Begin at the line below that has "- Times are" and stop after the line that has "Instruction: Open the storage". Please restate only those lines, word for word.

[[ DATA FOR PROCESSING, beginning ]]

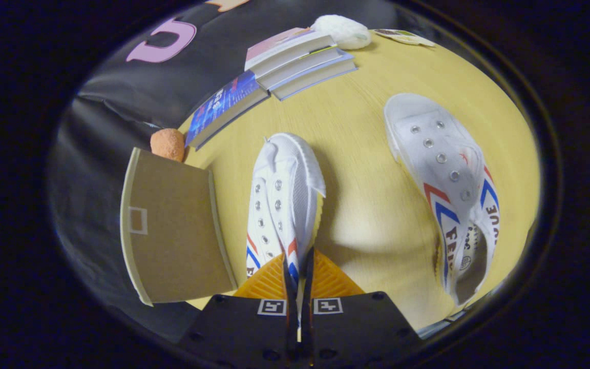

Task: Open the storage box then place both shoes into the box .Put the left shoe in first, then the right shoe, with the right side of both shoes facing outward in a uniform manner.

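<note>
My gripper (299,256) is shut on a white canvas shoe (282,197) with red and blue chevrons, both fingers pinching the edge of its side wall near the heel. The shoe hangs tilted on its side over the wooden table (372,215), toe pointing away from me. A second matching white shoe (448,187) lies on the table to the right, toe also pointing away, its opening near me. To the left of the held shoe stands the brown cardboard storage box (172,230); I see a flat brown panel with a pale rim, and cannot tell how far it stands open.
Several stacked books (295,59) lie at the far side of the table, with a blue-covered book (223,107) slanting toward the box. An orange fuzzy ball (168,143) sits behind the box. A white fluffy object (341,31) rests beyond the books.
</note>
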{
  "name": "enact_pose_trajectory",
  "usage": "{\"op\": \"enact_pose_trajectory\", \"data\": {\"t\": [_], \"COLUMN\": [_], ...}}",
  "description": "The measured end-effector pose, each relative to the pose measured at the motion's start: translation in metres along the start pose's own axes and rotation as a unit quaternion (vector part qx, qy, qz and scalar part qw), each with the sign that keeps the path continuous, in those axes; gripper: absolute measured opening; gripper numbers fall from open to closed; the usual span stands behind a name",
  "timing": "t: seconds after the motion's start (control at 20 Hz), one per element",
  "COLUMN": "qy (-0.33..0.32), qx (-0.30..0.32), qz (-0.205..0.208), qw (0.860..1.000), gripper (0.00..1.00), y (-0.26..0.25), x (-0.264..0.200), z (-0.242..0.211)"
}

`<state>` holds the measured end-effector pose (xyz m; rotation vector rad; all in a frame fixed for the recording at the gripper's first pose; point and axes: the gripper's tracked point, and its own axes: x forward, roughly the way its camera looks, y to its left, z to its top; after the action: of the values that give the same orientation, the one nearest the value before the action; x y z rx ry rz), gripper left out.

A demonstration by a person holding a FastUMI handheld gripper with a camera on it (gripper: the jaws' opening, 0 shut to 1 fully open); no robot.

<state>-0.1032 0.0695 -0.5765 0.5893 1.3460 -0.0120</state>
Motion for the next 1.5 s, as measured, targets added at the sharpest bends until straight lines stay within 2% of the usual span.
{"op": "enact_pose_trajectory", "data": {"t": [0.2,0.4,0.6,0.7,0.9,1.1,1.5], "qy": [-0.031,-0.061,-0.054,-0.035,0.011,0.046,0.075], "qx": [0.012,-0.038,-0.093,-0.115,-0.143,-0.163,-0.168], "qz": [0.055,0.115,0.18,0.196,0.194,0.171,0.124], "qw": [0.998,0.991,0.978,0.973,0.97,0.97,0.975], "gripper": [0.05,0.05,0.05,0.05,0.05,0.05,0.05], "y": [0.052,0.137,0.231,0.264,0.3,0.307,0.306], "x": [-0.036,-0.072,-0.087,-0.077,-0.04,-0.01,0.032], "z": [0.028,0.052,0.041,0.026,-0.013,-0.042,-0.061]}}
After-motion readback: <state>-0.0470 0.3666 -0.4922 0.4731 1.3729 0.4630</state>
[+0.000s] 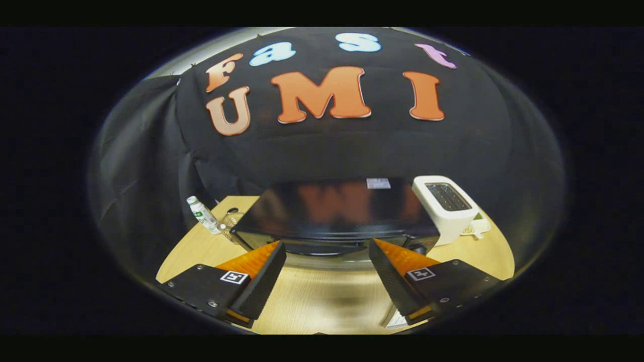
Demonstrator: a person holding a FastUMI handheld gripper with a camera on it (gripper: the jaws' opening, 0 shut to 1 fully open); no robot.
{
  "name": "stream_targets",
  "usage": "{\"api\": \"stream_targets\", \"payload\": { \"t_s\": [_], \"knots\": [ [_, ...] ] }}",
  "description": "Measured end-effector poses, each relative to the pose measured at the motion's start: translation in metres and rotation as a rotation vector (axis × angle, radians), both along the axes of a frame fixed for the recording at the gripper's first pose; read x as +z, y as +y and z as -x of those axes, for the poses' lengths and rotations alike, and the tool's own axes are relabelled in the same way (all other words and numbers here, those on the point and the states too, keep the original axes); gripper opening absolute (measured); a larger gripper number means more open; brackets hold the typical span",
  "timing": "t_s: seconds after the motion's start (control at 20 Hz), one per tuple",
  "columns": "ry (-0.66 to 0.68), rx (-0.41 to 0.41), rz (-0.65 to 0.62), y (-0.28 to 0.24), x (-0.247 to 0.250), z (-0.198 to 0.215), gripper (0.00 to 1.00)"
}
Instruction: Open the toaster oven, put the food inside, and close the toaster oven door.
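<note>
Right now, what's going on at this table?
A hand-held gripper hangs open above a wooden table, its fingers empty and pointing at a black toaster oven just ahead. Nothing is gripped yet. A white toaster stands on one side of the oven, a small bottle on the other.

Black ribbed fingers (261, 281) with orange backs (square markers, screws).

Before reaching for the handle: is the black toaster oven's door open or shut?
Cannot tell: the black toaster oven shows mostly its glossy top; its front is blurred beyond the open fingers.
</note>
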State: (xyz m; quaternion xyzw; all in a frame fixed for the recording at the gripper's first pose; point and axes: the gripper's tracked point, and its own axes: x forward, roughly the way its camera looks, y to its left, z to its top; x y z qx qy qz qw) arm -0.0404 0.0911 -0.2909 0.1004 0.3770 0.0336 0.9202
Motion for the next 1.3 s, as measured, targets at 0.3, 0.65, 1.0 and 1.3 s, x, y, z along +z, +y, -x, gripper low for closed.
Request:
{"api": "stream_targets", "payload": {
  "t_s": [0.3, 0.65, 1.0, 1.3],
  "knots": [
    [-0.268, -0.017, 0.038, -0.035, 0.114, -0.024, 0.98],
    [-0.452, -0.037, 0.097, -0.066, 0.198, -0.026, 0.98],
    [-0.526, -0.038, 0.148, -0.072, 0.232, -0.024, 0.98],
    [-0.569, -0.036, 0.167, -0.076, 0.253, -0.023, 0.99]
  ]
}}
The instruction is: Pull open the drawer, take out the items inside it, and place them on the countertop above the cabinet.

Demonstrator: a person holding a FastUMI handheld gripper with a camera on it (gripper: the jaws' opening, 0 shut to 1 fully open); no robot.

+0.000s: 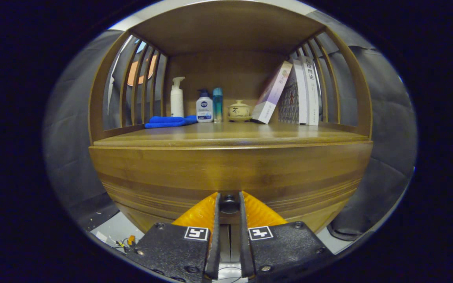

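Two fingers of the gripper (pixel 229 204) clamped on the dark round knob (pixel 229 203) of the wooden drawer (pixel 226 173), knob held between them. Drawer front flush with the cabinet, closed; contents hidden. Above and beyond the fingers, the worktop (pixel 230 137) carries, far back, a white pump bottle (pixel 177 98), a folded blue cloth (pixel 167 121), a small white bottle (pixel 204 106), a slim teal bottle (pixel 218 104), a lidded tea bowl (pixel 239 109) and leaning books (pixel 293 94).
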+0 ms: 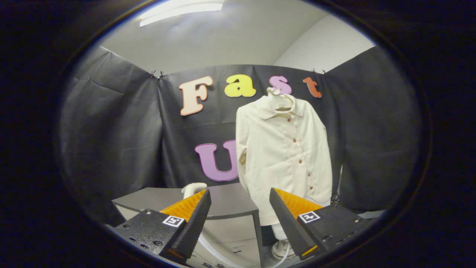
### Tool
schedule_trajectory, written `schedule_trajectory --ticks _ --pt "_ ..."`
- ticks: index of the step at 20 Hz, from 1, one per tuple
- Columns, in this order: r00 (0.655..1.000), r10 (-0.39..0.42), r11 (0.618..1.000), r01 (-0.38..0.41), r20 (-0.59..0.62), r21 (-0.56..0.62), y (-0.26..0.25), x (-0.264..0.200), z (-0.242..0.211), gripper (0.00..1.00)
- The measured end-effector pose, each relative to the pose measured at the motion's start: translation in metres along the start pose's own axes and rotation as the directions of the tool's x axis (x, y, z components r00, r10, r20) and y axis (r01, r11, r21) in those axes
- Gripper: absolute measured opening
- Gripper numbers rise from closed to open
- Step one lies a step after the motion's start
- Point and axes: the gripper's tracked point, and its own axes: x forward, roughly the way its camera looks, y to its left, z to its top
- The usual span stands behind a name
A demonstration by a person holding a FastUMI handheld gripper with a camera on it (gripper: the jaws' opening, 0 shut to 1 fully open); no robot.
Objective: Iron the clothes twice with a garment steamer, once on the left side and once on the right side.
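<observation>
Nearest the camera, the gripper [240,203] has its two fingers spread wide with nothing between them but open air; each finger carries a small square marker tag on its top face.

The cream shirt [284,156] hangs on a pale hanger [277,97] beyond the fingers, a little toward the right finger, against the black cloth wall [111,130]. It is buttoned down the front with small reddish buttons, its collar folded over, and its lower hem falls behind the tip of the right finger. The shirt is well apart from both fingers.

Just beyond the left fingertip, the white rounded handle of the garment steamer [194,189] stands up from a grey table [230,203], partly hidden by that finger. A pale hose [212,251] curves below the table's edge between the fingers. Under the shirt, a white stand base [279,247] shows low down beside the right finger; whether the hose joins it is unclear.

The table sits left of the shirt, its front corner reaching the gap between the fingers. Above the cloth wall runs a white ceiling with a long lamp [182,11].
</observation>
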Motion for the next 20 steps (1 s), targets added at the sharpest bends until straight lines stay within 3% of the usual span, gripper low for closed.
schedule_trajectory --ticks 5,8,14,17,20 --pt "0.992 0.044 0.996 -0.052 -0.121 -0.068 0.039 0.065 -0.017 0.96" --pt "0.969 0.087 0.992 -0.105 -0.231 -0.067 0.071 0.095 -0.046 0.97" --pt "0.868 0.217 0.969 -0.247 -0.446 -0.008 0.153 0.149 -0.101 0.97" --pt "0.8 0.202 0.958 -0.28 -0.565 -0.054 0.171 0.166 -0.13 0.97" --pt "0.76 0.15 0.952 -0.284 -0.632 -0.116 0.175 0.179 -0.149 0.97"
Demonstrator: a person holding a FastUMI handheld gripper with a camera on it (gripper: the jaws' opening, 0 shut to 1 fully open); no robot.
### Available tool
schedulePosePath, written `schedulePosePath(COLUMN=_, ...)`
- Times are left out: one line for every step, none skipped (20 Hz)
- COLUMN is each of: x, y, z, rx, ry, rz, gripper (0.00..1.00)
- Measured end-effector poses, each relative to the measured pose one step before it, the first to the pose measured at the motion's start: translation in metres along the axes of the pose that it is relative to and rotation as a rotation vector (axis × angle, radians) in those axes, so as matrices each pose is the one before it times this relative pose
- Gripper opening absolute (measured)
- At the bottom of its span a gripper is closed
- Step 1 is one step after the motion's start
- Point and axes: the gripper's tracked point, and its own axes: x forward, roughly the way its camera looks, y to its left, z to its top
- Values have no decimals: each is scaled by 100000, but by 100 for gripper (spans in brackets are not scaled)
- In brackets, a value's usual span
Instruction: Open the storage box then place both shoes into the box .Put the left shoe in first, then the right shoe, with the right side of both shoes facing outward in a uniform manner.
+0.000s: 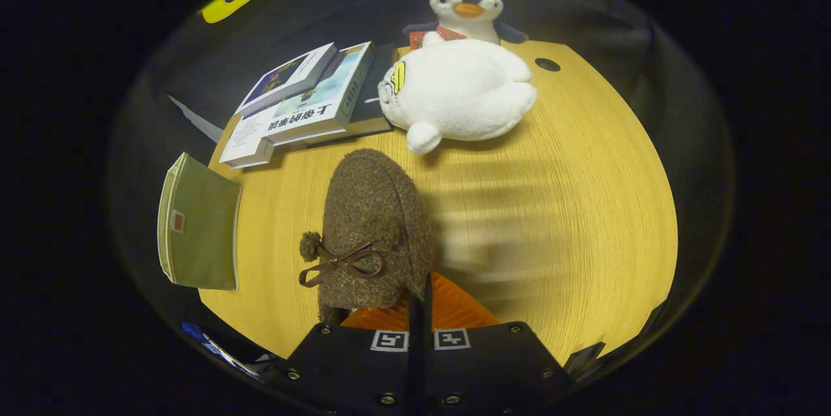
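Right now I have the gripper (419, 302) pressed nearly together on the heel edge of the brown fuzzy shoe (373, 221), its two fingers pinching the rim so that only a thin slit stays between them. The shoe hangs out ahead of the fingers, toe pointing away over the wooden table (584, 208), with its little bow (341, 263) and pompoms facing up toward me. Beyond the toe sit a white plush toy (464, 95) and a plush penguin (469, 7), and off to the left a stack of books (305, 101). A green folded thing (198, 221) hangs off the table's left edge; I cannot tell whether that is part of the storage box.

My worry is the grip. I am holding a soft, floppy rim at one end, so I judge the long toe could sag or swing, twisting the shoe out of the facing the task wants. A quick turn could let the fabric slide out of the pinch. Swinging wide may also knock the white toy or the books, which lie near the toe.
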Motion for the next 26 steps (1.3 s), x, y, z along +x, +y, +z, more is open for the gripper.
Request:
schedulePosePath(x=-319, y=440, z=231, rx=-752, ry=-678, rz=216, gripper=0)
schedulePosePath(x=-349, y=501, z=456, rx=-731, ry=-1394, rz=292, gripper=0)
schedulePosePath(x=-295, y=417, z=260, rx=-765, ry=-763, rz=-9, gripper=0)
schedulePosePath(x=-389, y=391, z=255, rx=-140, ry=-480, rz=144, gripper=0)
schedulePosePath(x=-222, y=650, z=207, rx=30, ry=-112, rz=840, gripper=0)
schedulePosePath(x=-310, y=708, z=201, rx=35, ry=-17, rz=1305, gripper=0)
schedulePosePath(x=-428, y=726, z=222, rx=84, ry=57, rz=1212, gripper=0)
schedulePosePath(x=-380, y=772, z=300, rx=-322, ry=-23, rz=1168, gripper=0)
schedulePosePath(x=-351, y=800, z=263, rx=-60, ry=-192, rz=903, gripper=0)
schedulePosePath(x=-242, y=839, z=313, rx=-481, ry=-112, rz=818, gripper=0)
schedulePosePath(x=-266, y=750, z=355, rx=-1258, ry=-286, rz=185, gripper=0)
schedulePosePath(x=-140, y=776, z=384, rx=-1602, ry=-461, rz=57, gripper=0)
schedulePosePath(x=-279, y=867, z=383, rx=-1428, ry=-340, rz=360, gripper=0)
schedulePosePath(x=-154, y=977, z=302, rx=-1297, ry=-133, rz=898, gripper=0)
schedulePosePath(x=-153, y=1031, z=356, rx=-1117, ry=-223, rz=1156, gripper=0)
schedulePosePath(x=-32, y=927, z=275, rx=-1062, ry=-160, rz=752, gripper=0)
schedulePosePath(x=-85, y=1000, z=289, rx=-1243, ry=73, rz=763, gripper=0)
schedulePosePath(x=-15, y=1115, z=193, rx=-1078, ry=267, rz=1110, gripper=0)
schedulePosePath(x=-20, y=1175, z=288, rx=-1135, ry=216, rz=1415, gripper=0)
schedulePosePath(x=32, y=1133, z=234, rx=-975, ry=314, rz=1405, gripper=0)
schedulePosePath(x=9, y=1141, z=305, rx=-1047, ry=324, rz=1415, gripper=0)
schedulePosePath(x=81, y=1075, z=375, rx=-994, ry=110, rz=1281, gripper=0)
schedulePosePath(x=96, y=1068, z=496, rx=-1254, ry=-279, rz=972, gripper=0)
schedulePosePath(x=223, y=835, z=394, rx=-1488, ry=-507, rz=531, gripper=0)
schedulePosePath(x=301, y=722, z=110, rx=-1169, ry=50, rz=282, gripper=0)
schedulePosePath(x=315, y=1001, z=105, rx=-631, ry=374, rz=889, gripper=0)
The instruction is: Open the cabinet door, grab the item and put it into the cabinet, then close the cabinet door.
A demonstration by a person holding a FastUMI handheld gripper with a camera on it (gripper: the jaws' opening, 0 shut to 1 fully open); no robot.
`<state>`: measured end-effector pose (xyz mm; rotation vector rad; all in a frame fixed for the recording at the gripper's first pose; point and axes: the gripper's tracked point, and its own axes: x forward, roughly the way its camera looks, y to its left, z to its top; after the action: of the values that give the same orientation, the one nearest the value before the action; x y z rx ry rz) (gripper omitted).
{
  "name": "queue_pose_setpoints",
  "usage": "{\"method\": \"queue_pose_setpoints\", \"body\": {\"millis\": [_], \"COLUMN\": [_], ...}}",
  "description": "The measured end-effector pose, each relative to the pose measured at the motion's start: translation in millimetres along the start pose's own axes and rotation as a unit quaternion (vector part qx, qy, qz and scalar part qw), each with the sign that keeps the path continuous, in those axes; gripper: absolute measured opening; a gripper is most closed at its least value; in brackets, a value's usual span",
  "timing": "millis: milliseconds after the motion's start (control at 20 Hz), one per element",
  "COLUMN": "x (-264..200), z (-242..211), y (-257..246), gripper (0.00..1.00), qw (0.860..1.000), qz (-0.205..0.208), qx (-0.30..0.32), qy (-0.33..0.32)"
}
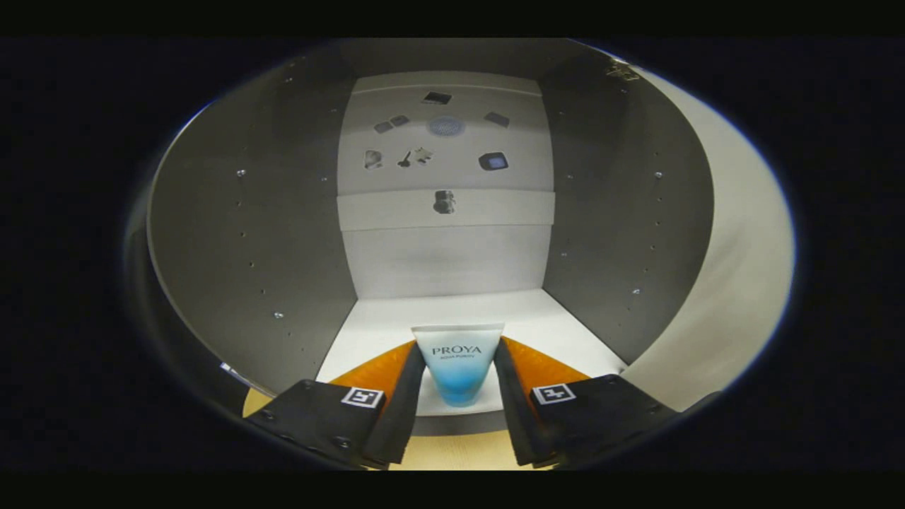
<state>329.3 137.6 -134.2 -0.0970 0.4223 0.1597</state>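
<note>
Claw at the bottom centre of the frame grips a white-and-blue tube, both fingers pressed on its sides (the wide flat end points away, the blue end sits back between them). The tube hangs just above the front part of the cabinet floor, inside the open cabinet, with dark side walls at left and right. Small dark marks dot the pale back panel in the upper middle of the frame.
</note>
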Motion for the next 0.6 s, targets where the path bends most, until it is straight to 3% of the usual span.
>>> {"method": "queue_pose_setpoints", "body": {"millis": [250,600], "x": [0.4,-47.0], "z": [-1.7,11.8], "y": [0.8,1.5], "gripper": [0.65,0.98], "qw": [1.000,0.999], "qz": [-0.007,-0.002], "qx": [-0.013,-0.005], "qy": [-0.005,-0.045]}}
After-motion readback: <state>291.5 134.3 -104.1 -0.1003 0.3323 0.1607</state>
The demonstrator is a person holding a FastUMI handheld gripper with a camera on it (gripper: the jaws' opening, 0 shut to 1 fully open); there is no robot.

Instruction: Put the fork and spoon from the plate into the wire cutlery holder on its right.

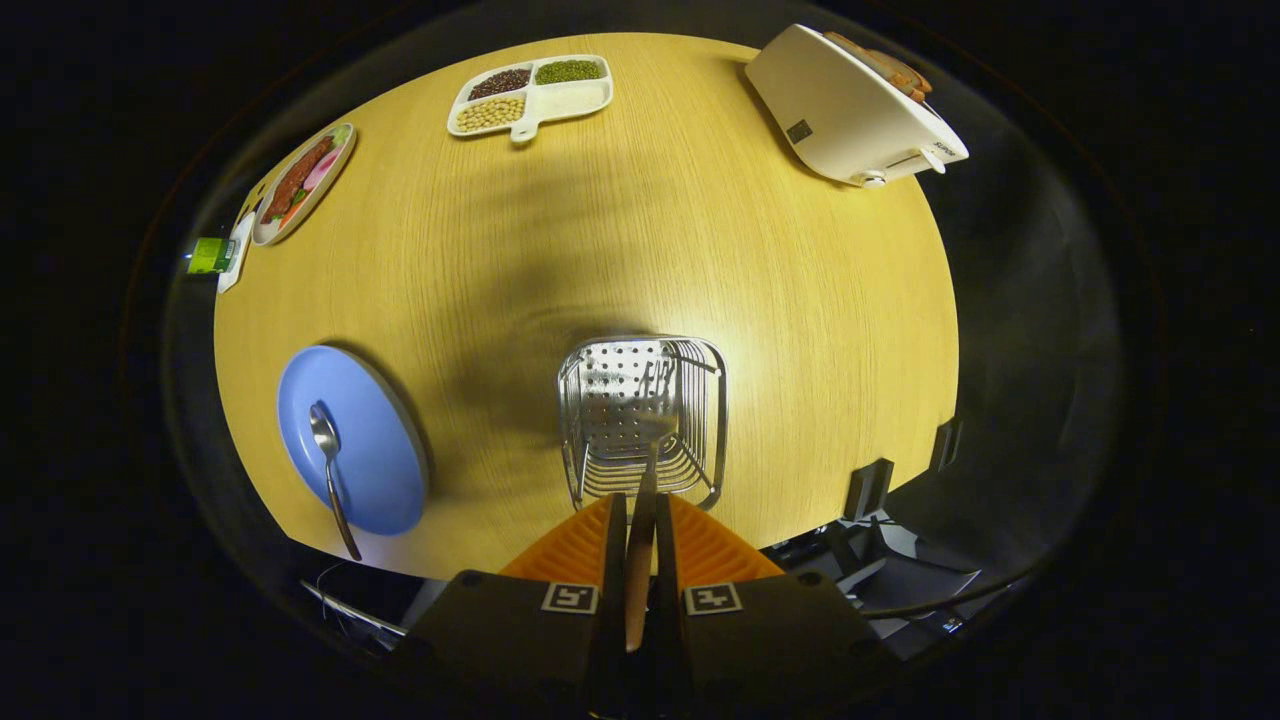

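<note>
- Your tongs (640,520) squeeze the fork (641,500), its prongs down inside the wire cutlery holder (715,400).
- The spoon (330,470) lies on the blue plate (385,470), left of the holder.

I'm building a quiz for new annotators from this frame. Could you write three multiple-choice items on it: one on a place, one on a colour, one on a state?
1. Where does the spoon lie?
A. On the plate
B. In the wire cutlery holder
C. On the bare table

2. What colour is that plate?
A. White
B. Blue
C. Green

3. What is the gripper doing?
A. Open, holding nothing
B. Shut on the spoon
C. Shut on the fork

Answers:
1. A: the spoon's bowl rests on the plate, its handle sticking out past the rim.
2. B: the round plate is plainly blue.
3. C: both orange fingers press on the fork's handle, its tines reaching into the holder.
</note>
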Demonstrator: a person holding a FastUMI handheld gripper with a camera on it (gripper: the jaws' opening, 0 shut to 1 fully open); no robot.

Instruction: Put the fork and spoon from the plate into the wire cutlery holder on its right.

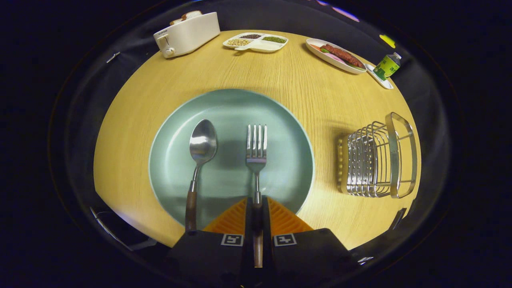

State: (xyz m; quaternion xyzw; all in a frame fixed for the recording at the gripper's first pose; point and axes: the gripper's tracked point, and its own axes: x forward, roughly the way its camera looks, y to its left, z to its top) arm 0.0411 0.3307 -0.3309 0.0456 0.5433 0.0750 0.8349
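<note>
- Jaws of the gripper point(257, 208) pinch the fork point(256, 150) by its handle, hiding most of it.
- Spoon point(202, 144) handle end is cut off behind the gripper body, over the plate point(288, 120).

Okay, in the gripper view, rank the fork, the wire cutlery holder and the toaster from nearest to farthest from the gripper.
1. Fork: its handle sits between the fingers of the gripper, which look closed on it, over the plate.
2. Wire cutlery holder: off to the right of the plate, on the table.
3. Toaster: at the table's far edge, beyond the plate and to the left.
</note>
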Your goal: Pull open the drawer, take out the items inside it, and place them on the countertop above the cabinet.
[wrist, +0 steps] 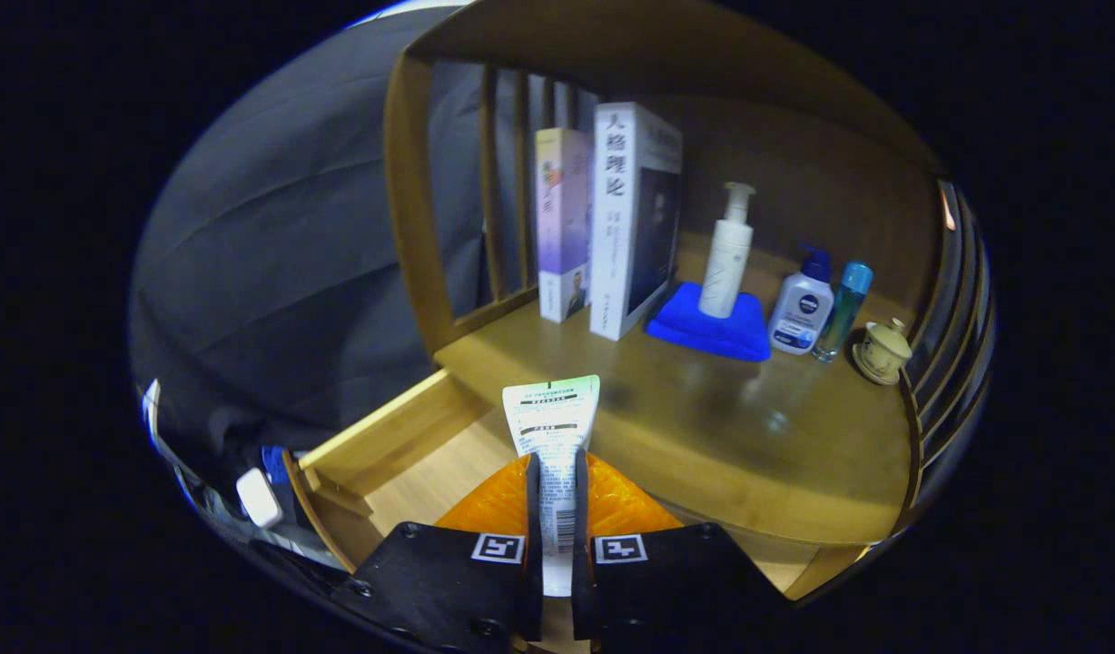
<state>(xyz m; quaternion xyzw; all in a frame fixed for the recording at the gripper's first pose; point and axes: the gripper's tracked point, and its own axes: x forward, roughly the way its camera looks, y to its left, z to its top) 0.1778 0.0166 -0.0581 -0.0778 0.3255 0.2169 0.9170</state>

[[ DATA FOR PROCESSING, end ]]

- TASK RESULT:
- Times are left out: one line for every step, none skipped (20 Hz)
- COLUMN is each of: x, y, z, rx, ry, rz, gripper (0.00..1.00)
- Measured end-effector poses, each relative to the measured pose one step before it, the first to the pose measured at the motion's start: translation in metres along the axes of the pose that it is relative to and rotation as a rotation vector (axis × angle, radians) in those axes, so as matrices each pose is the one before it times this relative pose
- Gripper opening absolute (measured)
- At the bottom of its span a gripper is closed
- Step 1 is one step after the motion's start
- Point and axes: the gripper's tracked point, and its own axes: x forward, roughly the way its camera looks, y to its left, z to its top
- Values have no decimals: each is scaled by 100000, but by 100 for gripper (spans in brackets are not scaled)
- In brackets, a value's usual span
Instruction: Open the storage box then place both shoes into the box .Put the left shoe in first, then the right shoe, with the right side of both shoes facing outward in a uniform manner.

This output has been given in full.